Wherever a line in the records contains the word "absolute", return that line.

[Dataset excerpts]
○ ○ ○ ○ ○ ○ ○
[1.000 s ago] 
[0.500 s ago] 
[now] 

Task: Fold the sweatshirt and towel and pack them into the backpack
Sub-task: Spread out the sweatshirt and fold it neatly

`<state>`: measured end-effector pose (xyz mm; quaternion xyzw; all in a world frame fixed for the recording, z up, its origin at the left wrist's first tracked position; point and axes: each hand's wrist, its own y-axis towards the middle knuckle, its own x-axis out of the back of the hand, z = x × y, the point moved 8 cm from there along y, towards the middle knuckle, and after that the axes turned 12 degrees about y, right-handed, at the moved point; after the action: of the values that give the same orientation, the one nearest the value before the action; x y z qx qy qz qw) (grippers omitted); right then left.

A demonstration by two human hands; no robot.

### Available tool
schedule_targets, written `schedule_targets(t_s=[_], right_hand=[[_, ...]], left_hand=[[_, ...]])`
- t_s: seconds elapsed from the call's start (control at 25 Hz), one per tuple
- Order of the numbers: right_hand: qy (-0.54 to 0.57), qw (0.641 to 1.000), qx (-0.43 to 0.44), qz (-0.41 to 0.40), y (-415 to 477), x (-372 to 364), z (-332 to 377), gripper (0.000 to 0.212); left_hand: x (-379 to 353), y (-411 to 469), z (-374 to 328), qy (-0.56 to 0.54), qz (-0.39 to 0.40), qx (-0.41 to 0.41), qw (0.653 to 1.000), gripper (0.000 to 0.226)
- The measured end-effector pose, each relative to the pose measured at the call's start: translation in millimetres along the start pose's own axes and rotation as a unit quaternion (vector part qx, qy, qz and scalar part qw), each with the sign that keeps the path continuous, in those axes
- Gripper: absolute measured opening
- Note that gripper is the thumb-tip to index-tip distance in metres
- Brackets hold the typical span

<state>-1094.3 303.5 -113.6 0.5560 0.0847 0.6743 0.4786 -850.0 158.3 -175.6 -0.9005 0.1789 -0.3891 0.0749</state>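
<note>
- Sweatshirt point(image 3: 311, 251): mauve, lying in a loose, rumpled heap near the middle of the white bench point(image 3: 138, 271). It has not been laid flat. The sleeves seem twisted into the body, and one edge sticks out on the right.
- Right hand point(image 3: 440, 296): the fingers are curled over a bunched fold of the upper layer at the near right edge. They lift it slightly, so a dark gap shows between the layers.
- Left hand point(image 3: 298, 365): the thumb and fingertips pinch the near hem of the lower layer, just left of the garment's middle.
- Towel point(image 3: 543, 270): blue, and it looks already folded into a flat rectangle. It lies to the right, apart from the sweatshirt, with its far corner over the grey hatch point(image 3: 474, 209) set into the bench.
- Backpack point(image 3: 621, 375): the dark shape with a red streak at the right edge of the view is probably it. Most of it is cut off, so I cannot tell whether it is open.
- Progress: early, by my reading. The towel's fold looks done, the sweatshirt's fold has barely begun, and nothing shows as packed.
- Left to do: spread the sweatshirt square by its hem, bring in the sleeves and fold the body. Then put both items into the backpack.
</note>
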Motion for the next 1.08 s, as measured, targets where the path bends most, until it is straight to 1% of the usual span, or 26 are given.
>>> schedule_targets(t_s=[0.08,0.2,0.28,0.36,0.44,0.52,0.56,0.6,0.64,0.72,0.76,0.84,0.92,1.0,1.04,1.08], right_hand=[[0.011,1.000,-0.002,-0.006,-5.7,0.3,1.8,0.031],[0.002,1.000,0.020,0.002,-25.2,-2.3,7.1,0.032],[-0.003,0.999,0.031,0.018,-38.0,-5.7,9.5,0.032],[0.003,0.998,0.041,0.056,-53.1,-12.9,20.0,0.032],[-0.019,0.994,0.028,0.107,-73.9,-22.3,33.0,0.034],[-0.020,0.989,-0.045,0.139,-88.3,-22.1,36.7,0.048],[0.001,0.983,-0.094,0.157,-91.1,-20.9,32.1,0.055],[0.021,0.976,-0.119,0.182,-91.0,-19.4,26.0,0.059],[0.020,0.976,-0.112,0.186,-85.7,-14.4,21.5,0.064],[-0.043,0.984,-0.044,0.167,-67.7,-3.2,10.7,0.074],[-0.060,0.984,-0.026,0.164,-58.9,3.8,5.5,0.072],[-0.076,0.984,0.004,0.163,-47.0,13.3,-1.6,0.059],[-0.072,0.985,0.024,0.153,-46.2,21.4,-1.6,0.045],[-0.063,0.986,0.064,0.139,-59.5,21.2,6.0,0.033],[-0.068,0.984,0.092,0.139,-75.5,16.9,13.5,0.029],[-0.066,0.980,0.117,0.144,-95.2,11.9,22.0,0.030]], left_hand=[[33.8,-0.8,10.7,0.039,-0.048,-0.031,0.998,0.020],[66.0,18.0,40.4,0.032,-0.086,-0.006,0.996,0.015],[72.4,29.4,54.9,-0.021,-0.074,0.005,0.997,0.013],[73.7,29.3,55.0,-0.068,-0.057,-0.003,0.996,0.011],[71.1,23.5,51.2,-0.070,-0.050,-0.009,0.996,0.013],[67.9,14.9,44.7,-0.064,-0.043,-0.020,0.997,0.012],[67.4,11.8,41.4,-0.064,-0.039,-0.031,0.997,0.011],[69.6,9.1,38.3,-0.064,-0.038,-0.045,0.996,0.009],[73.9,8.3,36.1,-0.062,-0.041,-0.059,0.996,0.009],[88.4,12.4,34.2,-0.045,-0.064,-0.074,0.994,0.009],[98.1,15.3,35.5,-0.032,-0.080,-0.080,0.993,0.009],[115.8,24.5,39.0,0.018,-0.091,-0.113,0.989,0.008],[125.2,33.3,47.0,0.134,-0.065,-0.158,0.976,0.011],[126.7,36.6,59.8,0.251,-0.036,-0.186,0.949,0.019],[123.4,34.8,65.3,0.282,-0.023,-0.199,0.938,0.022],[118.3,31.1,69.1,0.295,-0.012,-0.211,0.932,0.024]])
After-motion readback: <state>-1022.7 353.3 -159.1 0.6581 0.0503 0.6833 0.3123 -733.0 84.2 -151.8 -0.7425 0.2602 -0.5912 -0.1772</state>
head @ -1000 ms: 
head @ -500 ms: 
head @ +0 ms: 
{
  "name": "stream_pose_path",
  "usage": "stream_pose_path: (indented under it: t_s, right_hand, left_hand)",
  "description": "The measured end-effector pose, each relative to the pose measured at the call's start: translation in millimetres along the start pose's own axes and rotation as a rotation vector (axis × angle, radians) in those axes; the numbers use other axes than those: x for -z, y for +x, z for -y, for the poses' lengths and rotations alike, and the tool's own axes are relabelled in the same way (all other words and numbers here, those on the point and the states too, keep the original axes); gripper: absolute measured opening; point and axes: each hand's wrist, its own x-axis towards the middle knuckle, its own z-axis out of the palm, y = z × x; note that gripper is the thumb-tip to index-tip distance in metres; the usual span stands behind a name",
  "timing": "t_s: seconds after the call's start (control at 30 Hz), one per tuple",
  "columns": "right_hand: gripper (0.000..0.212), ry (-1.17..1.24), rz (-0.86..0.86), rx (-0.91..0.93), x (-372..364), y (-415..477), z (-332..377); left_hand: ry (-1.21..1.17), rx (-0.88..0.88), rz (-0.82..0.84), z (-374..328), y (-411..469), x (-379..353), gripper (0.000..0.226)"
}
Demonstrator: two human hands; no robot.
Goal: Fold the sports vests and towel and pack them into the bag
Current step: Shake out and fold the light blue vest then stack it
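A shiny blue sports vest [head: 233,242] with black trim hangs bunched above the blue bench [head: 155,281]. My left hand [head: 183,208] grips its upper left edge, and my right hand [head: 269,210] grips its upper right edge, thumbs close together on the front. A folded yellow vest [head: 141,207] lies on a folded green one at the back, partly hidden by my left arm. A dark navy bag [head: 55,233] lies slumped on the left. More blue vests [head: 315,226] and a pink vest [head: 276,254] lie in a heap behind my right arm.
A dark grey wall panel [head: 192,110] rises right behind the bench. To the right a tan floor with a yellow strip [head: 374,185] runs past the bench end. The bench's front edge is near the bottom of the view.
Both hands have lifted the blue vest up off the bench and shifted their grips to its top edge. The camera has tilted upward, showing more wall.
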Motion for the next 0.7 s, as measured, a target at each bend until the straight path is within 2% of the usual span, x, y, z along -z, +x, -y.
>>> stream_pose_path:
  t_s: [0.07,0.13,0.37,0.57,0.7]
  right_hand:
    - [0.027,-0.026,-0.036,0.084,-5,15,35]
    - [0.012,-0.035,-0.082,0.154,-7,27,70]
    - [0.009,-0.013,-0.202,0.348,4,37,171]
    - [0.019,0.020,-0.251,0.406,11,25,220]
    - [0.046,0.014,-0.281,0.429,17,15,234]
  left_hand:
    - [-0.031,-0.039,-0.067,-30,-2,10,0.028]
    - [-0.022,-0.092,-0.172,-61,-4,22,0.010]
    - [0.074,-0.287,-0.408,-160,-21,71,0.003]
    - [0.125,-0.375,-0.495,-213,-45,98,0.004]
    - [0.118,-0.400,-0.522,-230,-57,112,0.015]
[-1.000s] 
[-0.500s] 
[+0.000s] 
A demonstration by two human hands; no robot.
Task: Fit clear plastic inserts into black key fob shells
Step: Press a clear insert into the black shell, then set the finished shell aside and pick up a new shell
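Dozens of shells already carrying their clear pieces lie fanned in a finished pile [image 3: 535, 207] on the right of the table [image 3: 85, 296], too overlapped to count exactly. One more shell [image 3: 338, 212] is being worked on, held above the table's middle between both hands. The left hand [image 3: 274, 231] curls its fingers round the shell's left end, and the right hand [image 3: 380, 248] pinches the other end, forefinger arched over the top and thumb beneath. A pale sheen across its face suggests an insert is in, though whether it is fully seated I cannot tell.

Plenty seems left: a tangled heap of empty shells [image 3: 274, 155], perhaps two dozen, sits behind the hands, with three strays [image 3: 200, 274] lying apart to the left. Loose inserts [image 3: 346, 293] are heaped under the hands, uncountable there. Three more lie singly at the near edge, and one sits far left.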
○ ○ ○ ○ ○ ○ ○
(Expected output)
- Gripper: absolute measured opening
  "description": "The measured end-effector pose, each relative to the pose measured at the call's start: translation in millimetres along the start pose's own axes and rotation as a rotation vector (axis × angle, radians) in those axes; the numbers use other axes than those: x for -z, y for +x, z for -y, for the poses' lengths and rotations alike, and the tool's own axes are relabelled in the same way (all other words and numbers here, those on the point and the states too, keep the original axes); gripper: absolute measured opening; point and axes: each hand's wrist, its own x-axis towards the middle knuckle, its own z-axis out of the palm, y = z × x; note that gripper is the thumb-tip to index-tip distance in metres; the usual span stands behind a name",

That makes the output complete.